> PROBLEM STATEMENT
Your output should be the lines of the data that follow, reproduced exactly from the first through the line bearing "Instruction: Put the".

Entries taken from a collection:
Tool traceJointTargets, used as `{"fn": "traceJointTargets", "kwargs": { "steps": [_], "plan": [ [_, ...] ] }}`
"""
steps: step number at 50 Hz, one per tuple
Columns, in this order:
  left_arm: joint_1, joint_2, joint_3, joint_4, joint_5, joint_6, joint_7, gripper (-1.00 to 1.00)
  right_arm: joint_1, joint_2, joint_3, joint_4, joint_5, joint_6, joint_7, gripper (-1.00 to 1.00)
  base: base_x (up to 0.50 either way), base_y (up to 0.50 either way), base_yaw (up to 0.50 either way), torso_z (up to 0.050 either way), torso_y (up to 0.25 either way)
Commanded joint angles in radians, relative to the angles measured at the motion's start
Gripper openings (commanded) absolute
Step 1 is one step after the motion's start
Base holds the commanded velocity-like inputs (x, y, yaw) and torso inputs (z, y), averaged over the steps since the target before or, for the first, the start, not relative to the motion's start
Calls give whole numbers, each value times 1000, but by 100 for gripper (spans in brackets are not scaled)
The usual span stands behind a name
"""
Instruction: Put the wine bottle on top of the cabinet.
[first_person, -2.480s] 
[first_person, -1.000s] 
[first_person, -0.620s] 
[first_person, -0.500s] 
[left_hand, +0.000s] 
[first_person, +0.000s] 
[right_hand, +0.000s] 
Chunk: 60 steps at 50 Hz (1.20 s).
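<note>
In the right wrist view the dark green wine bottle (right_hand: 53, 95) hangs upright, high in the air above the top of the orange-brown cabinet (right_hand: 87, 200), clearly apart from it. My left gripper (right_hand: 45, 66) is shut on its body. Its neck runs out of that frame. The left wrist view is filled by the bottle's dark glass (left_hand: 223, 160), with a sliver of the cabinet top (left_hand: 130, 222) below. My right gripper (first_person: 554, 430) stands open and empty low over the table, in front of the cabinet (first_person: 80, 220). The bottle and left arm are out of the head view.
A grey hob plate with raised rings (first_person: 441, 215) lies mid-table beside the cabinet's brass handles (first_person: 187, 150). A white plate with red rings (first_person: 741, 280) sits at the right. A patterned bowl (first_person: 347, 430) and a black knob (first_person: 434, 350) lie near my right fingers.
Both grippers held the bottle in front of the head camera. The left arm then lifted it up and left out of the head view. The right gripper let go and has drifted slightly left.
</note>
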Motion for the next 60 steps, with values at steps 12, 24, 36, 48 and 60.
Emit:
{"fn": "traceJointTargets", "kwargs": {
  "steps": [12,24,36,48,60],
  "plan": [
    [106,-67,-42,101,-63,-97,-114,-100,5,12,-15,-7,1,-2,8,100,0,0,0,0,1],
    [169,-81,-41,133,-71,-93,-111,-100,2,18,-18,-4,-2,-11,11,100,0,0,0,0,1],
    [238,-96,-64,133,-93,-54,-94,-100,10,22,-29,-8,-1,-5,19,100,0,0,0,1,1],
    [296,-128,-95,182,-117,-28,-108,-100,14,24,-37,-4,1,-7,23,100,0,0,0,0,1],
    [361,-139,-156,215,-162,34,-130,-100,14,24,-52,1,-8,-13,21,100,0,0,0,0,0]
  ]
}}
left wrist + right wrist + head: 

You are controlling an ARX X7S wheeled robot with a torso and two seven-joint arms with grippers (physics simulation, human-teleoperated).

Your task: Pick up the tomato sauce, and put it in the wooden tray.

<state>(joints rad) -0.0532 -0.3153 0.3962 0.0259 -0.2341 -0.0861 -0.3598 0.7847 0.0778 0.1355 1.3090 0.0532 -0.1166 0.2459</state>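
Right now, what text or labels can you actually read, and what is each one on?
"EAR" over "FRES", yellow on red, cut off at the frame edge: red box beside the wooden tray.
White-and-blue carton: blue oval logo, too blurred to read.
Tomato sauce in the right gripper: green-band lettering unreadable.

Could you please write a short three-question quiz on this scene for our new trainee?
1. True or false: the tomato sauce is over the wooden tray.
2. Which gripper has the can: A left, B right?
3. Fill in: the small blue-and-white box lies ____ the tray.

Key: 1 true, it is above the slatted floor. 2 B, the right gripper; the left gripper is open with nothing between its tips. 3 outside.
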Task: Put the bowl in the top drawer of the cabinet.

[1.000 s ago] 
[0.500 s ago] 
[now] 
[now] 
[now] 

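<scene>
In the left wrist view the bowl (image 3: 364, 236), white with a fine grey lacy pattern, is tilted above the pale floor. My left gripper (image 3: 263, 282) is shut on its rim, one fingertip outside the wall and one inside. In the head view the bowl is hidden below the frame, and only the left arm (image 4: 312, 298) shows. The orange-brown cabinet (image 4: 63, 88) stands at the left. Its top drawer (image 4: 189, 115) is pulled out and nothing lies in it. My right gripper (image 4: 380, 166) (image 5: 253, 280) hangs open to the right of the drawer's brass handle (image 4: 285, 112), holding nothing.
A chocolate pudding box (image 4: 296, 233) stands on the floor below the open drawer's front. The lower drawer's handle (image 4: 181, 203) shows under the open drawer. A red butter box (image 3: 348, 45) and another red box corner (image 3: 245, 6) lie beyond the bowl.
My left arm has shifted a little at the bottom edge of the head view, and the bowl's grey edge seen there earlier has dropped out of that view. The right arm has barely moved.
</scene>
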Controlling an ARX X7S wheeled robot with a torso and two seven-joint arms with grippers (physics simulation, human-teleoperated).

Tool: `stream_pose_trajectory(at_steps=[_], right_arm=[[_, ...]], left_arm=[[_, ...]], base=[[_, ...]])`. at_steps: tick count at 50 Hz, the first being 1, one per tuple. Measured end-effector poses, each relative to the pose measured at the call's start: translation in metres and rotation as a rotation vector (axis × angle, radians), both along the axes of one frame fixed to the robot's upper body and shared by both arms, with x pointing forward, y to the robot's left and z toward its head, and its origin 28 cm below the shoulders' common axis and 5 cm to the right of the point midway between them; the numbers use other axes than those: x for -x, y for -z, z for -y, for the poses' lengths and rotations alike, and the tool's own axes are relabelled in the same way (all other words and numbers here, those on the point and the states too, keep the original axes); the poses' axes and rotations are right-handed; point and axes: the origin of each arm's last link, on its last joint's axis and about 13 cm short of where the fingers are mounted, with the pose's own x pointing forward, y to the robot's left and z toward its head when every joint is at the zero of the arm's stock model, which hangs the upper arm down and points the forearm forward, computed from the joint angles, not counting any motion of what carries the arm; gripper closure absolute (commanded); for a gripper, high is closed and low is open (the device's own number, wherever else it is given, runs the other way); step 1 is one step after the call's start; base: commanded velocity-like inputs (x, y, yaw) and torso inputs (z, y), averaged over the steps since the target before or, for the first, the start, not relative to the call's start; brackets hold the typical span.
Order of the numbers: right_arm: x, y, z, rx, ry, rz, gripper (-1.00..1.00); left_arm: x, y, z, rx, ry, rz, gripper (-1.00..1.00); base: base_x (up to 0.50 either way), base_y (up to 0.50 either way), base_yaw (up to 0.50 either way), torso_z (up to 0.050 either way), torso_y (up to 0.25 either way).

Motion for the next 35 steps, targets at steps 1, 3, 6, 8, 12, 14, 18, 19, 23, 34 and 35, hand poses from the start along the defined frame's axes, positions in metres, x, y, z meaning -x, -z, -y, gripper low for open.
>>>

> WRITTEN SOLUTION
Tool traceJointTargets, used as `{"fn": "traceJointTargets", "kwargs": { "steps": [_], "plan": [ [_, ...] ] }}`
"""
steps: step number at 50 Hz, one per tuple
Columns, in this order:
  left_arm: joint_1, joint_2, joint_3, joint_4, joint_5, joint_6, joint_7, gripper (-1.00 to 1.00)
  right_arm: joint_1, joint_2, joint_3, joint_4, joint_5, joint_6, joint_7, gripper (-1.00 to 1.00)
  base: base_x (up to 0.50 either way), base_y (up to 0.50 either way), base_yaw (up to 0.50 either way), torso_z (up to 0.050 either way), torso_y (up to 0.25 either way)
Commanded joint angles in radians, relative to the angles measured at the motion's start
Gripper openings (commanded) absolute
Step 1 is one step after the motion's start
Base holds the commanded velocity-like inputs (x, y, yaw) and torso inputs (z, y), averaged over the steps since the target before or, for the first, the start, not relative to the motion's start
Calls give whole numbers, each value times 1000, but by 100 for gripper (spans in brackets are not scaled)
The usual span stands behind a name
"""
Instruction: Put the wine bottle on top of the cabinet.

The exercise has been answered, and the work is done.